Çünkü onlara gücü yetmezdi…

Hatta YDK’ya girmek için ihtiyacı bile vardı…

Bakın aklıma geliverdi hemen!

O dönem AK Parti İzmir Milletvekili Mahmut Atilla Kaya, Mahir Polat’ın İzmir Büyükşehir Belediye Başkanını savunduğu bir açıklamasından sonra Polat’a yönelik “kurultay dönemine kadar açıklama yapar ve kurultaydan sonra susar” demişti…

Hakikaten de öyle oldu!

İşte o zaman da söylenseydi bugün de söyledikleri destek görür, kıymetli olurdu…

Mahir Polat’ın bugün yaptığı açıklama Bornova Belediye Başkanı ve onun siyasi arkadaşlarına yönelik bir siyasi “intikam“ açıklamasından başka birşey değil…

Hatta ve hatta haddini aşan bir açıklama olmuş…

Uzun yıllar İl Başkanlığı yapmış Ali Engin'i, Kemalpaşa gibi AK Parti'nin güçlü olduğu bir bölgede 2. defa seçim kazanmış Rıdvan Karakayalı,  Bornova’da yaptığı çalışmalarla örnek alınan bir belediye başkanı olan Mustafa İduğ’u açık açık hedef alması onlarla ilgili konuşurken, üst perdeden konuşması tam anlamıyla konuşmak gerekirse hadsizlikten başka bir şey değil…

Ali Engin ve Rıdvan Karakalı için  “Elbette ki siyasi görüşlerini beyan etmek onların da hakkı. Elbette ki benim söylediğim çerçevede” il başkanı gibi partinin örgütlerden sorumlu genel başkan yardımcısı gibi konuşmuş…

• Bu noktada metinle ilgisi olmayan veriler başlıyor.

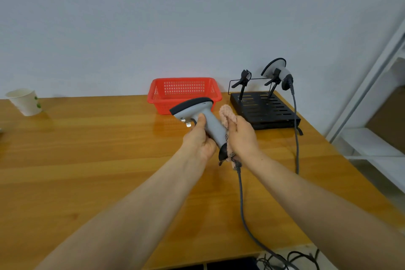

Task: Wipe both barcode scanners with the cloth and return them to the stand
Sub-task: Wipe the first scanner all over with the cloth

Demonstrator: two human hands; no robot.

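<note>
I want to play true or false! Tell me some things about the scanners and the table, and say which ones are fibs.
1. The left hand grips a grey scanner, and the right hand holds a cloth against it. True.
2. The cloth is blue. False: it is pink.
3. A red basket sits left of the black stand. True.
4. The stand holds no scanner. False: a second scanner hangs in its right holder.
5. A cup is in the basket. False: the paper cup stands at the far left of the table.

I am looking over a wooden table [87,160] that is carrying a paper cup [25,102], a red basket [184,89] and the black stand [263,108].
</note>
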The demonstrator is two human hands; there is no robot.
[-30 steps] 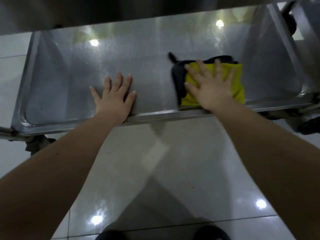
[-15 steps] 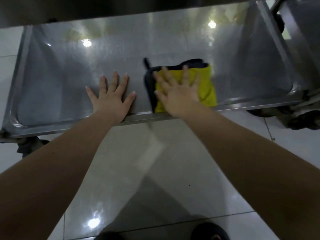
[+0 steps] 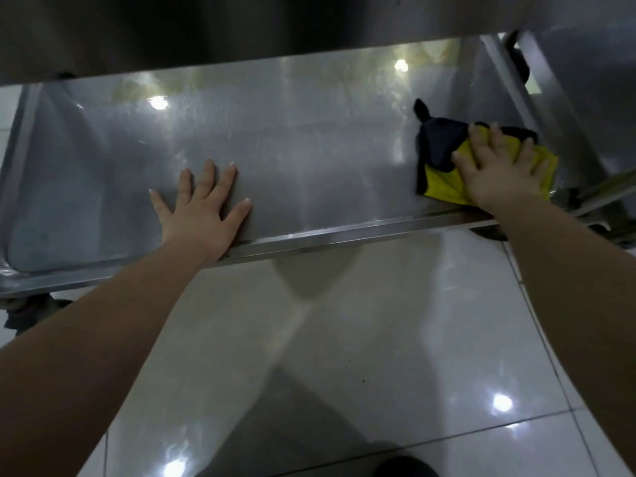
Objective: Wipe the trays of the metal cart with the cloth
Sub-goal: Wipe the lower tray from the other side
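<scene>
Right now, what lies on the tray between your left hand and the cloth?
Nothing: in the head view, only bare shiny tray runs from the left hand to the cloth pressed under the right hand.

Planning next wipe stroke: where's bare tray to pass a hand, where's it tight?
Widest bare patch: shiny steel cart tray between left hand and yellow-and-black cloth. Also free: from that hand to the left wall, plus the far strip beyond both hands. Tight: right corner, right hand pressing the cloth.
</scene>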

Bornova Belediye Başkanı Mustafa İduğ için söylediği sözler ise üst perdenin zirvesi…

Ne diyor vekil Polat; “Ben Mustafa İduğ'u belediye başkanı yaparken, Mustafa İduğ sadece castrol satan bir yağ bayii değildi ki... Daha önce partide delege seçimlerine gelmiş, oy kullanmış, meclis üyesi olmuş biriydi. Onu getirip parti koridorlarında dolaştıran insanlardan bir tanesi benim, o genel merkez koridorlarında ellerinden tuttuğum gibi, ellerinden tutup aşağı indirmeyi de bilirim.”

Şimdi bunu yaparsın yapmasına da bakalım yeni genel merkez oluşurken sen nerede olacaksın?

Ama Mahir Polat’ı bir konuda takdir ettim.

Yıllarca sessiz sedasız siyaset yapan alttan alta siyaset yapan Polat'ın açık açık tavır alarak açıklama yapması çok takdir ettiğim bir konu…  

Hele gele açıklamasında öyle sözler sarf etmiş ki;

“Tespit edersem; hiç kimsenin gözünün yaşına bakmam. … Tilki gibi dolaşan belediye başkan yardımcısının gözünün yaşına bakmam… Siyasi rant devşirmeye çalışanla hesaplaşırım…”

Polat'ın bir hesaplaşması var kesin…

O da Bornova’da kendisinin karşısında olan ve onunla yürümeyen CHP’liler ile ama bu kadar sert açıklama yapıyor ve hatta biraz da ileri giderek parti suçu işleyerek, partililerini ve belediye başkanlarını yerden yere vuracak kadar gözü dönmüş şekilde açıklama yapıyorsa bu da şu anlama geliyor; "işler istediği gibi gitmiyor”  

Bunun başka açıklaması yok.

Mahir Polat’ın açıklamalarına baktığımızda bunu başka bir partili yapmış olsaydı acaba disipline verilir miydi?